Definition of Relevance
In the previous essay in this series, we introduced the basic ideas and terminology of Bayesian argumentation, including the concept of relevance. In this essay I explore a precise mathematical definition of relevance and the related concept of acceptance.
A premise $B$ is relevant to conclusion $A$ (in the mind of the subject) iff:
$$ P(A|B) ≠ P(A|\bar{B}) $$
If the above condition does not hold, then 𝐵 is irrelevant to 𝐴. It’s easy to show that this is the case if and only if 𝐴 and 𝐵 are statistically independent (proof).
Definition of Support and Oppose
We say that a premise supports the conclusion (in the mind of the subject) iff the subject is more likely to accept the premise if they accept the conclusion. That is, 𝐵 supports 𝐴 iff:
$$ P(A \vert B) > P(A \vert \bar{B}) $$
We say that the premise opposes the conclusion if the subject is less likely to accept 𝐴 if they accept 𝐵. In other words, 𝐵 opposes 𝐴 iff:
$$ P(A \vert B) < P(A \vert \bar{B}) $$
Now, if the subject is more likely to accept A is another way of saying that they are more likely to accept $not A$. So we can also say that 𝐵 opposes 𝐴 iff:
$$ P(\bar{A}|B) > P(\bar{A}|\bar{B}) $$
Quantifying Relevance
We have defined the term relevant as a binary attribute. But we often talk about degrees or relevance. This can be measured as the difference between $P(A \vert B)$ and $P(A \vert \bar{B})$.
Definition of Relevance
The relevance of 𝐵 to 𝐴 is:
$$ \label{1} R(A,B) = P(A|B) - P(A|\bar{B}) \tag{1} $$
The relevance will be negative if 𝐵 opposes 𝐴.

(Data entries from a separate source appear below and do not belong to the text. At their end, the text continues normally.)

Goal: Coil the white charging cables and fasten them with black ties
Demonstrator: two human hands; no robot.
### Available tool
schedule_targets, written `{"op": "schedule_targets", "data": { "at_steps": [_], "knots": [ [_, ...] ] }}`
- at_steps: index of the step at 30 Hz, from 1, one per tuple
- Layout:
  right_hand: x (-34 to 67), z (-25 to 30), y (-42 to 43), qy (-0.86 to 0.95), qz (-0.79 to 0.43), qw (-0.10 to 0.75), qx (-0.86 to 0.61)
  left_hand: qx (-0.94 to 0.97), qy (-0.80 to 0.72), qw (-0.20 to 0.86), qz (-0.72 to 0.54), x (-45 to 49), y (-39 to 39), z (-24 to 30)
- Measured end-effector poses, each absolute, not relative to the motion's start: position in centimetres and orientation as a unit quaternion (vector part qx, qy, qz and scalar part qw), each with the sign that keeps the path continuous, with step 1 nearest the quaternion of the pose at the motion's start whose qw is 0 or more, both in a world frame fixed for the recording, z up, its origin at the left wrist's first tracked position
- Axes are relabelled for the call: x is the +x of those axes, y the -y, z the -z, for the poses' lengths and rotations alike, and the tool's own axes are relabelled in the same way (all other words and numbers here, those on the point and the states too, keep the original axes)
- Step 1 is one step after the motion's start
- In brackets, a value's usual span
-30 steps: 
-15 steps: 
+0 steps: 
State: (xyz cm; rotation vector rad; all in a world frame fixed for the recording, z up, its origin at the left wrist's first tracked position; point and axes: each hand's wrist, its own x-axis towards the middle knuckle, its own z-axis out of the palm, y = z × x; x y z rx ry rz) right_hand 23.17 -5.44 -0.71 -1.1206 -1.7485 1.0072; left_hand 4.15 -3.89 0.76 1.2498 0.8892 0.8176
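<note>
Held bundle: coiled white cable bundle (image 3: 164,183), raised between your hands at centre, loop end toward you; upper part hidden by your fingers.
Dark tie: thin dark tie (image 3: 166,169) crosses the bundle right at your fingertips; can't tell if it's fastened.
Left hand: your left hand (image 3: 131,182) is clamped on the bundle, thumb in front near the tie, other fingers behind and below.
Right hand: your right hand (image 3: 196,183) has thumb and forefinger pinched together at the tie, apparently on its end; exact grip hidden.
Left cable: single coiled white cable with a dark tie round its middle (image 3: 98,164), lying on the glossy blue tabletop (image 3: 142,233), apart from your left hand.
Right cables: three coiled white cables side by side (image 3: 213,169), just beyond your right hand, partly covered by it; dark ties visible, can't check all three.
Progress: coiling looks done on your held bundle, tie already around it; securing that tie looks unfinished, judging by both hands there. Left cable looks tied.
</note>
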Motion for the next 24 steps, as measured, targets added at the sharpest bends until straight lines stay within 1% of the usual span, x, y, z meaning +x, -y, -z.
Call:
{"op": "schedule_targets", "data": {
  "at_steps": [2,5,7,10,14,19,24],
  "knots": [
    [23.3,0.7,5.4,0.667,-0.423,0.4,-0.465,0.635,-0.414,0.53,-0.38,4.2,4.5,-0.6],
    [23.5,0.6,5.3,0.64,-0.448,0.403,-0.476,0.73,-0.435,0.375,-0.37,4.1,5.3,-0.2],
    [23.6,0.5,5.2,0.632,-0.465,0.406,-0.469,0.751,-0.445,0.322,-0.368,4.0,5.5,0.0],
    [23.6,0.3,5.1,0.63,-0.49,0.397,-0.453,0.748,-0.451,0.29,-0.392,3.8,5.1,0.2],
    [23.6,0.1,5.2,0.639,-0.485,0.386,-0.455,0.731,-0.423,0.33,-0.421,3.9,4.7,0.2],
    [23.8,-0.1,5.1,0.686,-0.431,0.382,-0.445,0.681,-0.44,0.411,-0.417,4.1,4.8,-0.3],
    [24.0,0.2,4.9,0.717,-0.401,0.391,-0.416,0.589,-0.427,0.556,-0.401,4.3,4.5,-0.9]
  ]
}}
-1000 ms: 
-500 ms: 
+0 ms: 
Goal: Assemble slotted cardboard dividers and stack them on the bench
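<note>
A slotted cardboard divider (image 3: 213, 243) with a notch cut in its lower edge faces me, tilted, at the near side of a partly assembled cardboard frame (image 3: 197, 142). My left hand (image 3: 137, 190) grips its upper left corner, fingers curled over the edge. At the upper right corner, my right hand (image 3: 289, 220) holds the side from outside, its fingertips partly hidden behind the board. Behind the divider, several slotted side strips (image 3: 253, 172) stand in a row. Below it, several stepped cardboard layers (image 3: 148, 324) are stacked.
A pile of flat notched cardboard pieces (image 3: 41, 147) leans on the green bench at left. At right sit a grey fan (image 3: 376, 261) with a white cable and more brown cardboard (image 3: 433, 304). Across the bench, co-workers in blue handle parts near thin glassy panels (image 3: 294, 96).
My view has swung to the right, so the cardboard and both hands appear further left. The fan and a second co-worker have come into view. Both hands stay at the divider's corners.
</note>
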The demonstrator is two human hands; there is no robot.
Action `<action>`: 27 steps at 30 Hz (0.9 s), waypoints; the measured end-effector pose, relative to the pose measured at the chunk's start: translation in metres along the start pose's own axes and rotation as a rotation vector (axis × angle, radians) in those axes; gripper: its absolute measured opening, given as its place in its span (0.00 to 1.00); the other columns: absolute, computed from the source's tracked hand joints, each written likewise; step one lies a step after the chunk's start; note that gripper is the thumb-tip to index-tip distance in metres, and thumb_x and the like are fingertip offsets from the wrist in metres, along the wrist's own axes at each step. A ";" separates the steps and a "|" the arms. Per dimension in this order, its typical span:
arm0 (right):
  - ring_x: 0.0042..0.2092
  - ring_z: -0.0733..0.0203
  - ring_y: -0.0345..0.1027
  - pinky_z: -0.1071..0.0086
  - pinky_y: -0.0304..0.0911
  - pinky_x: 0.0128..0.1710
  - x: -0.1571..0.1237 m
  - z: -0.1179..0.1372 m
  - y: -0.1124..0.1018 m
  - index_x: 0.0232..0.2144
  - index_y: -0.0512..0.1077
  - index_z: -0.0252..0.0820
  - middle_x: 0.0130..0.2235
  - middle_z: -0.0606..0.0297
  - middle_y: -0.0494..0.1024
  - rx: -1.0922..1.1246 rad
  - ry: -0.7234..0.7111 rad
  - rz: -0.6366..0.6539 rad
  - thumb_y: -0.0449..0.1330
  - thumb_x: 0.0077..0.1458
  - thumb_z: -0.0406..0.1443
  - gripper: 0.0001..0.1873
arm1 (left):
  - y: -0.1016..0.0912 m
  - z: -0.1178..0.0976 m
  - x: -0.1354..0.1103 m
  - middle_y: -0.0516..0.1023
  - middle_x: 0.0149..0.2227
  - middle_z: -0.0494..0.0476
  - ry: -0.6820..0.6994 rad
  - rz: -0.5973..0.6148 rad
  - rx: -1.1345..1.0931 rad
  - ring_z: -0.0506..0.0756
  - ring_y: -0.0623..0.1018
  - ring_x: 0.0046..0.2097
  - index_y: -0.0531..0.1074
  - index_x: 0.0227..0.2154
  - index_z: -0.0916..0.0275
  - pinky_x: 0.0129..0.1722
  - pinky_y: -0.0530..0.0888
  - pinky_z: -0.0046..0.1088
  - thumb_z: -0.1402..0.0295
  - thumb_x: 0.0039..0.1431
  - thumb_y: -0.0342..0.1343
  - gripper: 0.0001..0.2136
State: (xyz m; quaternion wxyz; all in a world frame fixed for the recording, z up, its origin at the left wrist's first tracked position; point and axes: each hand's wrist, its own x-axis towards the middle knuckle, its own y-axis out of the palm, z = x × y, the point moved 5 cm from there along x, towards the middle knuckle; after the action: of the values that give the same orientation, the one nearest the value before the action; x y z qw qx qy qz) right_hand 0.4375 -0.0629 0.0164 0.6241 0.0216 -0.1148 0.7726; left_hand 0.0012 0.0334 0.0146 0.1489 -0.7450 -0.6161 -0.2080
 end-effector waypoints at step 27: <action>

Now we said that if 𝐵 opposes 𝐴 it supports $not~A$. It is easy to show that magnitude of the relevance is the same in both cases!
$$ R(A,B) = -R(\bar{A},B) $$
And it’s also the case that if 𝐵 opposes 𝐴, $\bar{B}$ supports 𝐴! And again, the magnitudes are the same. In fact, the following are all equal:
$$ R(A,B) = -R(\bar{A},B) = -R(A,\bar{B}) = R(\bar{A},\bar{B}) $$
Acceptance
Now a Bayesian agent doesn’t just accept or reject premises. In a Bayesian model all beliefs are probabilities.
I’ll use the terms acceptance to mean simply the subject’s degree of belief in the claim (the probability that the claim is true). $ P(A \vert B) $ is the subject’s degree of belief in, or acceptance of, the conclusion given they completely accept the premise – that is, if they think there is a 100% probability that the premise is true. And $P(A \vert \bar{B})$ is the acceptance of the conclusion given they completely reject of the premise. But what will acceptance of the conclusion be if the subject is not certain if the premise is true or not?
Relevance as Slope
It turns out that the relationship between acceptance of the premise and conclusion is linear, and relevance is the slope of the line relating acceptance of the premise with acceptance the conclusion.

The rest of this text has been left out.